Weiße Dampfschwaden steigen aus dem Cocktailglas auf, das Marga Mayol vorsichtig vor eine junge Touristin auf den Tisch stellt. Diese zückt ihr Handy. „Boah, wie cool das aussieht", sagt sie und knipst ein Foto.

Diesen und ähnliche Sätze hört Marga Mayol mehrmals täglich, und das auch schon seit Jahrzehnten. 30 Jahre ist es her, dass ihre Eltern Tomeu und María die „Bora Bora"-Cocktailbar an der Meerespromenade von Cala Ratjada im Nordosten von Mallorca eröffnet haben. „Damals war es exotisch, überhaupt Cocktails anzubieten. Heute hat ja praktisch jede Bar in der Umgebung zumindest eine Handvoll davon auf der Karte", so Mayol. Doch es stört sie nicht wirklich. „So wie wir macht sie keiner."

Vor 17 Jahren übernahm Marga Mayol gemeinsam mit ihrem Bruder Mitos das Familienunternehmen. Geändert hat sich seitdem so gut wie nichts. Noch immer sind die Decken und die lange Theke mit den Bambusstöcken abgehangen, die Vater Tomeu damals anbrachte. Marga Mayol ist selbst davon beeindruckt. „Das hält ein Leben lang." Das Strohdach über der Theke sei zwar ein paar Mal erneuert, aber im gleichen Stil wie damals bei der Eröffnung wieder angebracht worden.

Wer mit dem Rücken zur Theke steht, hat den perfekten Panoramablick aus dem ersten Stock aufs Mittelmeer - wer frontal auf die Theke schaut, fühlt sich in den Südpazifik versetzt.
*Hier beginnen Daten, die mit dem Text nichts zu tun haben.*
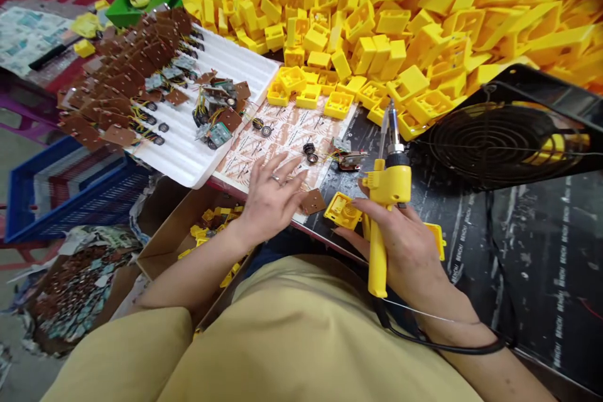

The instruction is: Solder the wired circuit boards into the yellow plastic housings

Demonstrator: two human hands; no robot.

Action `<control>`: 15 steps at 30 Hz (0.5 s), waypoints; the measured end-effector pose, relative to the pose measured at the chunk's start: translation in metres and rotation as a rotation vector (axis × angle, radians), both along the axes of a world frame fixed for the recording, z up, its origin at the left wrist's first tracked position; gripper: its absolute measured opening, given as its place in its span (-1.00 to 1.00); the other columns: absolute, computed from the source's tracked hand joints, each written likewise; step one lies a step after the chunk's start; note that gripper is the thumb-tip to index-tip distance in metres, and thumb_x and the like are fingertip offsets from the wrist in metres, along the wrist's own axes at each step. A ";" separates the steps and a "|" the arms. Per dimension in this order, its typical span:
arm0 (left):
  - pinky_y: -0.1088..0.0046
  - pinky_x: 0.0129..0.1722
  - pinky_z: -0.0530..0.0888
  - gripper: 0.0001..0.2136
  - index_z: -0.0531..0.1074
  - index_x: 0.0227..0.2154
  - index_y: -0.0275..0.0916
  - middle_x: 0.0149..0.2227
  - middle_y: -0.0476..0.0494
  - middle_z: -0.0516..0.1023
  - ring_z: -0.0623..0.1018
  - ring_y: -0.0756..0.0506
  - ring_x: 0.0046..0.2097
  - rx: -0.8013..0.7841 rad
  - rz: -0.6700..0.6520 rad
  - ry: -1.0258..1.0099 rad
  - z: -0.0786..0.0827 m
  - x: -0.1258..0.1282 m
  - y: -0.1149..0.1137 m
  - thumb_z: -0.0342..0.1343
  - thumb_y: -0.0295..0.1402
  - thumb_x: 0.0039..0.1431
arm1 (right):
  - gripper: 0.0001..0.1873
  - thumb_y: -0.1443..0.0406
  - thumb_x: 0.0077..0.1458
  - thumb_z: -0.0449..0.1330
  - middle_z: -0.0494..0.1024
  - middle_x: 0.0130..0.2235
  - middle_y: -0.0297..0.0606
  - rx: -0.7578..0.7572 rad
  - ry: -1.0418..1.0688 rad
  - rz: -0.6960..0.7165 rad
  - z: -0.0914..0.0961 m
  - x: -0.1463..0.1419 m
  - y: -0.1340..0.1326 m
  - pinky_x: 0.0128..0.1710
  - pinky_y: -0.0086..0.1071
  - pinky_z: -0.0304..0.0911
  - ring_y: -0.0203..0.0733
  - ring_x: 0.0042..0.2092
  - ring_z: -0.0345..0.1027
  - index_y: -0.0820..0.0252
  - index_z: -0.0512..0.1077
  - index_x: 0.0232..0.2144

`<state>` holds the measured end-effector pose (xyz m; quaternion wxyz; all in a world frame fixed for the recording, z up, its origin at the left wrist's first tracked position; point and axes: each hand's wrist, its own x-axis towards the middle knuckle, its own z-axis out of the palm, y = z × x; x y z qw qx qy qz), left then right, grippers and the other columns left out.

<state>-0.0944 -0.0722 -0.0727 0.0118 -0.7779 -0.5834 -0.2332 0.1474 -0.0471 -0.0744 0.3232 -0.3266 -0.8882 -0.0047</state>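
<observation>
My right hand (409, 245) is wrapped round a yellow soldering gun (389, 185), its metal tip pointing away from me and a thin solder wire trailing from the grip's lower end. Beside its fingertips lies an open yellow plastic housing (343, 211); whether they touch it I cannot tell. My left hand (276, 198), with a ring on one finger, reaches palm down over the table edge, fingers apart. Close to those fingertips is a brown circuit board (313, 201). Small black round parts (309, 152) and a wired green board assembly (347, 156) lie just beyond.
Yellow housings (330, 44) are heaped across the back. At left, a white foam tray (188, 154) bears many wired brown boards (122, 85). A black fan (490, 144) stands at right. Below left are a cardboard box (164, 235) and a blue crate (42, 201).
</observation>
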 end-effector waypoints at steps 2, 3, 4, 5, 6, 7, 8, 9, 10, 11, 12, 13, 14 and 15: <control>-0.05 0.30 0.19 -0.76 0.57 -0.12 -0.14 0.06 -0.16 0.59 0.41 -0.18 0.25 -0.013 -0.044 -0.169 -0.003 0.011 0.009 -0.01 -0.29 0.35 | -0.53 0.19 0.16 0.27 0.53 -0.29 -0.26 0.003 -0.024 0.010 0.000 0.002 -0.001 -0.05 -0.18 0.37 -0.18 -0.31 0.45 0.20 0.28 0.06; 0.02 0.29 0.25 -0.75 0.58 -0.16 -0.16 0.00 -0.16 0.63 0.46 -0.15 0.21 -0.045 -0.079 -0.283 -0.003 0.014 0.013 -0.01 -0.29 0.36 | -0.51 0.17 0.16 0.27 0.53 -0.30 -0.26 0.005 -0.036 0.016 0.000 0.002 -0.002 0.00 -0.13 0.35 -0.17 -0.32 0.45 0.20 0.29 0.07; 0.11 0.24 0.34 -0.74 0.59 -0.19 -0.19 -0.06 -0.17 0.65 0.51 -0.13 0.15 -0.101 -0.111 -0.407 -0.002 0.015 0.018 -0.01 -0.28 0.36 | -0.50 0.17 0.16 0.27 0.53 -0.31 -0.28 0.006 -0.046 0.022 -0.001 0.003 -0.003 0.03 -0.09 0.33 -0.16 -0.33 0.45 0.20 0.28 0.09; 0.20 0.14 0.45 -0.72 0.59 -0.19 -0.23 -0.12 -0.19 0.67 0.57 -0.12 0.07 -0.187 -0.133 -0.528 0.000 0.014 0.022 -0.02 -0.25 0.37 | -0.50 0.18 0.17 0.27 0.54 -0.32 -0.29 0.007 -0.050 0.026 -0.002 0.003 -0.003 0.06 -0.06 0.32 -0.16 -0.33 0.45 0.19 0.28 0.10; 0.29 -0.01 0.53 -0.69 0.58 -0.16 -0.27 -0.17 -0.20 0.67 0.61 -0.11 -0.04 -0.298 -0.147 -0.632 0.004 0.012 0.025 -0.02 -0.22 0.37 | -0.51 0.21 0.18 0.26 0.54 -0.32 -0.30 0.009 -0.048 0.028 -0.002 0.002 -0.003 0.08 -0.05 0.31 -0.16 -0.33 0.46 0.18 0.28 0.11; 0.36 -0.18 0.57 -0.67 0.58 -0.13 -0.29 -0.22 -0.20 0.67 0.64 -0.10 -0.15 -0.412 -0.151 -0.710 0.008 0.009 0.029 -0.02 -0.20 0.36 | -0.51 0.24 0.18 0.25 0.56 -0.32 -0.30 0.011 -0.044 0.030 -0.003 0.002 -0.003 0.09 -0.05 0.31 -0.16 -0.33 0.47 0.17 0.27 0.12; 0.41 -0.30 0.56 -0.65 0.57 -0.11 -0.30 -0.27 -0.18 0.67 0.64 -0.09 -0.25 -0.505 -0.155 -0.756 0.014 0.005 0.031 -0.02 -0.19 0.36 | -0.52 0.27 0.19 0.25 0.57 -0.30 -0.30 0.011 -0.040 0.032 -0.003 0.001 -0.003 0.10 -0.05 0.30 -0.17 -0.32 0.48 0.17 0.27 0.13; 0.44 -0.37 0.53 -0.66 0.58 -0.11 -0.31 -0.30 -0.17 0.66 0.62 -0.08 -0.31 -0.567 -0.175 -0.768 0.021 0.002 0.034 -0.01 -0.19 0.35 | -0.53 0.28 0.19 0.24 0.58 -0.27 -0.29 0.009 -0.041 0.039 -0.003 0.001 -0.003 0.13 -0.03 0.28 -0.17 -0.32 0.49 0.15 0.27 0.13; 0.46 -0.37 0.51 -0.68 0.59 -0.14 -0.31 -0.32 -0.15 0.66 0.61 -0.06 -0.33 -0.602 -0.217 -0.749 0.027 -0.001 0.036 0.02 -0.22 0.33 | -0.54 0.27 0.19 0.25 0.60 -0.24 -0.28 0.007 -0.043 0.045 -0.002 0.002 -0.003 0.15 -0.02 0.27 -0.17 -0.31 0.50 0.14 0.27 0.12; 0.48 -0.34 0.50 -0.72 0.61 -0.18 -0.30 -0.32 -0.15 0.66 0.61 -0.05 -0.31 -0.613 -0.275 -0.706 0.033 -0.004 0.038 0.05 -0.26 0.31 | -0.55 0.25 0.18 0.26 0.60 -0.23 -0.28 0.008 -0.037 0.047 0.000 0.003 -0.004 0.15 -0.01 0.27 -0.17 -0.31 0.50 0.11 0.29 0.10; 0.49 -0.29 0.50 -0.77 0.62 -0.22 -0.30 -0.31 -0.14 0.66 0.61 -0.04 -0.28 -0.606 -0.330 -0.647 0.038 -0.005 0.039 0.09 -0.31 0.27 | -0.56 0.25 0.16 0.28 0.61 -0.23 -0.30 0.011 -0.019 0.036 0.003 0.006 -0.005 0.11 -0.04 0.31 -0.18 -0.32 0.51 0.08 0.32 0.08; 0.51 -0.25 0.49 -0.82 0.62 -0.26 -0.29 -0.31 -0.13 0.66 0.61 -0.03 -0.27 -0.597 -0.370 -0.579 0.041 -0.006 0.040 0.12 -0.36 0.24 | -0.57 0.26 0.12 0.31 0.62 -0.26 -0.34 0.018 0.021 0.014 0.006 0.010 -0.006 0.02 -0.10 0.38 -0.18 -0.34 0.51 0.05 0.36 0.04; 0.52 -0.24 0.48 -0.85 0.62 -0.27 -0.28 -0.32 -0.11 0.66 0.61 -0.02 -0.28 -0.585 -0.386 -0.514 0.043 -0.005 0.040 0.15 -0.41 0.20 | -0.57 0.28 0.08 0.35 0.61 -0.30 -0.37 0.024 0.082 -0.018 0.010 0.015 -0.008 -0.12 -0.18 0.44 -0.18 -0.37 0.50 0.01 0.40 0.00; 0.53 -0.25 0.47 -0.87 0.61 -0.29 -0.28 -0.34 -0.09 0.66 0.61 -0.01 -0.30 -0.566 -0.382 -0.457 0.043 -0.003 0.040 0.16 -0.44 0.17 | -0.58 0.31 0.04 0.37 0.61 -0.34 -0.40 0.029 0.162 -0.058 0.015 0.022 -0.012 -0.27 -0.26 0.44 -0.18 -0.40 0.50 -0.02 0.44 -0.03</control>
Dafür sorgen nicht nur die Blumenketten an den Säulen und Lampen, sondern auch die breit gefächerte Sammlung aus bunten Humpen im Tiki-Style: Maskenhafte Gesichter, tierische Fantasiefiguren, alle ein bisschen skurril, zieren die unförmigen Gefäße. Sie finden sich auch in den Skulpturen an den Wänden wieder. „Mein Vater hat sich schon immer für die polynesische Kultur interessiert", so Mayol. Für Hawaii, aber eben auch für das Atoll Bora Bora. „Er war selbst nie da. Aber er hat immer viel darüber gelesen."

Dass polynesischer Style in Cala Ratjada funktionieren kann, ist nicht neu. Bis heute sprechen die Menschen von der legendäre Waikiki-Bar, die der legendäre Auswanderer „Jack Bilbo" in den ­30er-Jahren betrieb. Das Bora Bora hat damit aber nichts zu tun. Hier geht es nur ums Flair. „Jeder Cocktail hat seinen eigenen Humpen", erklärt Marga Mayol. 22 Mixgetränke mit und sechs ohne Alkohol stehen auf der Karte. „Hinzu kommen natürlich die ganzen Standarddrinks wie 'Mojito' oder 'Sex on the Beach'", sagt Marga Mayol. Aber die meisten Gäste entscheiden sich für die Spezialitäten des Hauses. Der Cocktail „Bora Bora" beispielsweise enthält Rum, Brandy, Passionsfruchtsaft und Ananassaft. „Fruchtsäfte sind typisch für die Tiki-Cocktelerie. Und das Mischen in einer Mixmaschine statt in Shakern auch."

Serviert werden die Getränke je nachdem mit Blumen- oder Früchtedekoration, mit Wunderkerzen, Kokosnussstückchen oder eben dem Trockeneis, das die beeindruckenden Dampfschwaden heraufbeschwört. Im Regal stehen 17 Rum- und 19 Ginsorten bereit. „Aber wir haben natürlich auch mallorquinischen Hierbas", so Mayol.

Das Bora Bora ist eine der wenigen Bars in Cala Ratjada, die gerade zu später Stunde überwiegend von Einheimischen besucht werden. Dann weicht die sanfte Reggae-Musik vom frühen Abend spanischen Klängen. Sogar außerhalb der Saison, wenn der Urlaubsort in den Winterschlaf verfällt, hat das Bora Bora geöffnet. „Aber nur an den Wochenenden." Ska-, Rock- und Rap-Konzerte locken dann die Dörfler jeden Alters an. „Ein bischen Südpazifik-Flair ist eben auch in den kalten Monaten nicht zu verachten", so Marga Mayol.